Inflation par les coûts

Interrogés par Ici Beyrouth, des assureurs ont expliqué que l’augmentation des primes d’assurance maladie est motivée par l’inflation des coûts. Ils ont particulièrement mentionné la hausse des honoraires des médecins, conséquence d’un accord signé en mai 2023 entre l’Acal et l’Ordre des médecins, prévoyant une augmentation graduelle des honoraires des médecins jusqu’en mai 2024. Ainsi, les tarifs, qui variaient auparavant de 35 à 45 dollars, oscillent désormais de 70 à 100 dollars.

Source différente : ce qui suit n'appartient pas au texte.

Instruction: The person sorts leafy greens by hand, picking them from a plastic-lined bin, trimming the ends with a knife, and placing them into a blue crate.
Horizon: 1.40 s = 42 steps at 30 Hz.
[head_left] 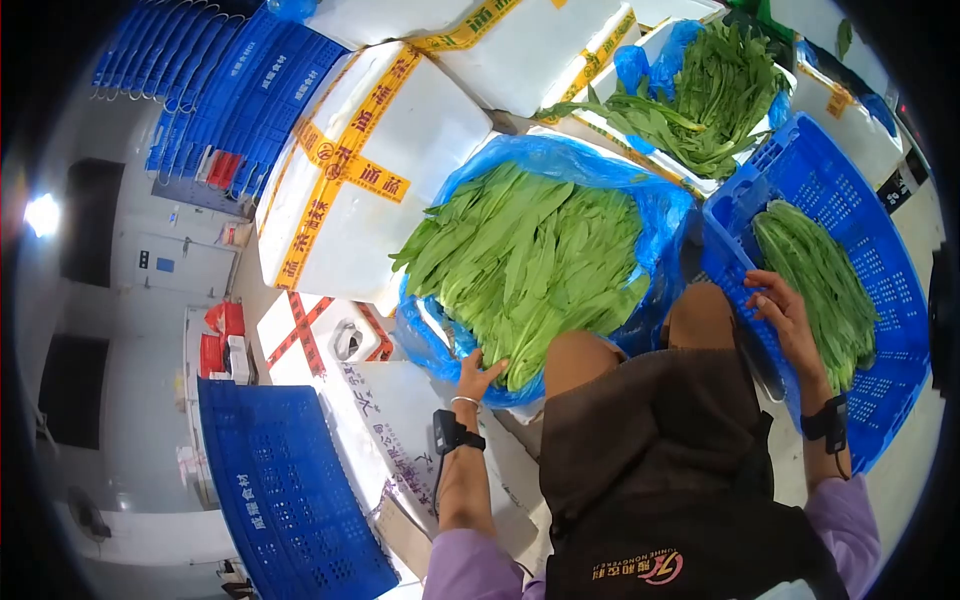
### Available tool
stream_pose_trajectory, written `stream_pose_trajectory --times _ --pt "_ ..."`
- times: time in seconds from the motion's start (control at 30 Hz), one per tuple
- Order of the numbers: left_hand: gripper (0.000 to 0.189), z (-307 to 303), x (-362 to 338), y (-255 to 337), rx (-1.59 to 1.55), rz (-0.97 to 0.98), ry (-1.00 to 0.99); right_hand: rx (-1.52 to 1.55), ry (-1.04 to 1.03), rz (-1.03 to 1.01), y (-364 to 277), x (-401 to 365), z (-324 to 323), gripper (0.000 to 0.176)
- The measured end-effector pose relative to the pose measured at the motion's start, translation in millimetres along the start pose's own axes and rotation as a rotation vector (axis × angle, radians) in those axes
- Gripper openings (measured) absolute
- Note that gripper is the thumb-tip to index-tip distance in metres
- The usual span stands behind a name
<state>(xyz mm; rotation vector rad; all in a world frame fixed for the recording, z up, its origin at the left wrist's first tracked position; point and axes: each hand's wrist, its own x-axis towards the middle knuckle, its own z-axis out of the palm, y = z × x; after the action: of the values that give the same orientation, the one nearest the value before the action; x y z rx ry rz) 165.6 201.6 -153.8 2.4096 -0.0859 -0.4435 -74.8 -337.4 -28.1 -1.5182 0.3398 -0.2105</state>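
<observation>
My left hand (478,380) is at the near left edge of a pile of long green leafy vegetables (535,260), its thumb and forefinger spread against the stems. The pile fills a white foam box lined with a blue plastic bag (660,215). On the right, my right hand (785,312) is over the near rim of a blue perforated basket (880,250), with its fingers loosely bent and apart. Inside that basket lies a bundle of the same kind of greens (815,290), just beyond my right fingers.
Behind stands another foam box with greens (725,95). A closed, yellow-taped foam box (370,170) is at the left of the pile. Farther left are a blue crate (290,490) and stacked blue crates (215,85). My knees (580,370) are against the lined box.
</observation>
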Motion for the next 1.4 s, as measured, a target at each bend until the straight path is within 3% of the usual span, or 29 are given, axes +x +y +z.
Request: stream_pose_trajectory --times 0.07,0.13,0.2,0.27,0.4,0.53,0.63,0.67,0.77,0.8,0.87,0.9,0.97,1.0,1.07,1.13,1.2,1.27,1.33,1.4 --pt "0.064 16 -5 0 -0.160 0.072 0.077 0.000 0.024 0.004 -1 -3 0 0.034" --pt "0.069 18 -20 26 -0.552 0.127 0.047 -0.003 0.045 -0.006 -5 -9 1 0.034" --pt "0.072 13 -25 37 -0.493 0.101 0.080 -0.013 0.066 -0.008 -7 -16 -1 0.034" --pt "0.068 4 -33 55 -0.217 0.237 0.221 -0.017 0.057 -0.034 -6 -21 -4 0.032" --pt "0.065 -24 -39 108 -0.138 0.374 0.348 0.001 0.014 -0.005 -5 -23 -1 0.031" --pt "0.059 -48 -62 174 -0.107 0.350 0.414 0.157 -0.128 0.034 -30 -24 37 0.029" --pt "0.063 -49 -107 228 0.004 0.474 0.655 0.198 -0.344 -0.025 -33 -24 76 0.030" --pt "0.063 -45 -125 244 0.007 0.480 0.654 0.255 -0.434 0.015 -34 -25 91 0.034" --pt "0.068 -14 -174 271 0.066 0.495 0.786 0.489 -0.535 0.015 -42 -31 148 0.074" --pt "0.071 4 -187 273 0.046 0.534 0.774 0.557 -0.560 0.048 -41 -31 164 0.089" --pt "0.084 30 -214 270 0.131 0.568 0.633 0.681 -0.462 -0.086 -33 -40 197 0.090" --pt "0.088 45 -224 263 -0.085 0.546 0.526 0.569 -0.233 -0.207 -28 -40 209 0.088" --pt "0.088 57 -232 261 -0.636 0.495 0.308 0.627 -0.219 -0.116 -20 -39 194 0.086" --pt "0.088 53 -229 258 -0.637 0.495 0.304 0.681 -0.220 -0.028 -18 -37 186 0.084" --pt "0.076 35 -219 242 -0.947 0.206 0.150 0.687 -0.208 -0.002 -16 -45 174 0.082" --pt "0.080 33 -202 230 -0.996 0.189 0.037 0.444 -0.340 -0.100 -15 -49 162 0.085" --pt "0.085 38 -192 233 -1.474 0.032 -0.464 0.407 -0.358 -0.132 -21 -58 159 0.088" --pt "0.088 53 -189 243 -1.412 0.076 -0.342 0.226 -0.513 -0.221 -40 -66 152 0.091" --pt "0.084 66 -182 235 -1.492 0.097 -0.302 0.183 -0.494 -0.285 -49 -70 146 0.089" --pt "0.081 69 -182 242 -1.523 0.105 -0.302 -0.165 -0.535 -0.301 -56 -64 132 0.082"
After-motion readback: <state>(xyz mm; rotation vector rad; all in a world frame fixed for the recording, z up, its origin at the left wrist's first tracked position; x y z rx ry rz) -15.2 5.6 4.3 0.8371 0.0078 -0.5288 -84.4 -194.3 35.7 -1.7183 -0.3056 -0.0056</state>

Ensuite, ils ont évoqué la réduction drastique des subventions de l’État aux soins médicaux et aux médicaments, laissant aux assureurs privés la charge entière des coûts financiers. Par exemple, chaque séance de chimiothérapie pour les patients atteints de cancer coûte entre 5.000 et 7.000 dollars, tandis qu’une injection spécifique peut coûter près de 22.000 dollars.

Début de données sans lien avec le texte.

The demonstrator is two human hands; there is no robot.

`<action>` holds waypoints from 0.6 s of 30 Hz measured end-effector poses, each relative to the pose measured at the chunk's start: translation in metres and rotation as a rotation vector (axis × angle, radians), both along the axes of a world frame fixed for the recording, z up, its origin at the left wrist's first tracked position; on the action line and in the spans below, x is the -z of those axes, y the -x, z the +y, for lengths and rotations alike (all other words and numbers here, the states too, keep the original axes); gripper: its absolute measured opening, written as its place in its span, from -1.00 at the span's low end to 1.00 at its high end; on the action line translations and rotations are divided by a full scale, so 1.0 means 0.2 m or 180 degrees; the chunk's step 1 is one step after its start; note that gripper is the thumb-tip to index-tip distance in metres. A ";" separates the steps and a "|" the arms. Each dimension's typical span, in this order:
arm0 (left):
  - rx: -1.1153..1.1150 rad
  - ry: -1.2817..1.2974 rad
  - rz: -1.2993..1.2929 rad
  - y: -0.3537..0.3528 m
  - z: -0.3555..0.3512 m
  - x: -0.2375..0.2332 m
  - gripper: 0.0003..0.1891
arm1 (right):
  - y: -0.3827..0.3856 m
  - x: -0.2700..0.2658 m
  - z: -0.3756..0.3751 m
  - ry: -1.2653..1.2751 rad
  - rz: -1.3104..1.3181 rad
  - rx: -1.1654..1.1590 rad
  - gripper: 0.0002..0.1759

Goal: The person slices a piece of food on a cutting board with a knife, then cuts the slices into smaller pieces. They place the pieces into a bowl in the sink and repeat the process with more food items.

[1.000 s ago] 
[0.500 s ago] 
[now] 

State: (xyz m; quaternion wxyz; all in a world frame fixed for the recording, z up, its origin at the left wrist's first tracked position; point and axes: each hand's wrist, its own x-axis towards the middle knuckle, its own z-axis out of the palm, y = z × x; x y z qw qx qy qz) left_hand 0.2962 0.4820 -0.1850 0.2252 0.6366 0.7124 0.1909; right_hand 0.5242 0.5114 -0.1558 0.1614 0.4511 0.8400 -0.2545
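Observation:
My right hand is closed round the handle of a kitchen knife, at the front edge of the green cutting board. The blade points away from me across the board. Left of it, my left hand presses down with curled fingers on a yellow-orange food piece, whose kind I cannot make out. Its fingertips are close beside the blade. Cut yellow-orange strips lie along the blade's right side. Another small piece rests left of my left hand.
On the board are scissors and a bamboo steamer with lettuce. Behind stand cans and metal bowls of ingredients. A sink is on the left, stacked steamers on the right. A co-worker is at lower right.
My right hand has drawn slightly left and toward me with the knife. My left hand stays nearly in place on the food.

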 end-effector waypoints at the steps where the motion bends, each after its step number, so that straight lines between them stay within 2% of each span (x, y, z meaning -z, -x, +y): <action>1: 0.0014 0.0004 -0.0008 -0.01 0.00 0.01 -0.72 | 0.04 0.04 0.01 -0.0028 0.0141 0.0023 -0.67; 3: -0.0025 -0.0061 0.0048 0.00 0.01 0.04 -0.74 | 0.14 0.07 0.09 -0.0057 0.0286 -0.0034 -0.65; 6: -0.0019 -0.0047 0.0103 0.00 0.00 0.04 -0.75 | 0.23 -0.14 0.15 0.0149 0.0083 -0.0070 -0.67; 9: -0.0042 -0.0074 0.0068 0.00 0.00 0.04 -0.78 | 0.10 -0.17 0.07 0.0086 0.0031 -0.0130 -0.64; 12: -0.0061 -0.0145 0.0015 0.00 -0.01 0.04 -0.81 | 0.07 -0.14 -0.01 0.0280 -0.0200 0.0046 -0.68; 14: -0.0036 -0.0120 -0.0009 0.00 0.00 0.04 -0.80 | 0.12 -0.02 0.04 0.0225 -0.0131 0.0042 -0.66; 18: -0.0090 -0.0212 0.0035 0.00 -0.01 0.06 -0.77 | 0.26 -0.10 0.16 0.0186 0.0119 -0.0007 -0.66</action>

Dans la foulée, ils ont pointé un doigt accusateur vers les importateurs d’équipements médicaux et de prothèses, les appelant à stabiliser leurs prix afin de leur permettre d’y aligner leurs primes.

De son côté, le ministre sortant de l’Économie Amine Salam a critiqué l’avidité de certains importateurs d’équipements médicaux, déplorant que leurs marges bénéficiaires atteignent de 50% à 70%. "Ces profits se retrouvent ensuite dans les factures hospitalières, celles des patients, et finalement dans celles des assureurs", a-t-il relevé.

Rationaliser les actes médicaux  

Les assureurs interrogés ont également dénoncé les abus des hôpitaux et des médecins traitants qui prescrivent de manière excessive des examens médicaux et prolongent injustement les séjours hospitaliers.

En réponse à une question, un médecin franco-libanais, exerçant à Beyrouth et dans le sud de la France, a estimé sous anonymat que l’État doit établir les bases d’une politique de santé permettant de rationaliser les actes médicaux sans pour autant les standardiser. Il a toutefois reconnu qu’il est difficile de concilier efficacité et efficience dans la pratique.

Un taux d’inflation de 23%

Une étude actuarielle, citée par plusieurs assureurs, a révélé un taux d’inflation de 23% des coûts des actes et des soins médicaux de 2023 à 2024, sans tenir compte des abus médicaux. Ainsi, l’augmentation de 10% des primes d’assurance maladie reste inférieure au taux d’inflation réel, selon les professionnels du secteur.

Si cette majoration est justifiée selon les assureurs, elle porte un coup dur aux familles dont le budget est nécessairement remis en question. D’après les chiffres du ministère de l’Économie, 500.000 Libanais et non Libanais résidents sont détenteurs d’une police d’assurance maladie privée.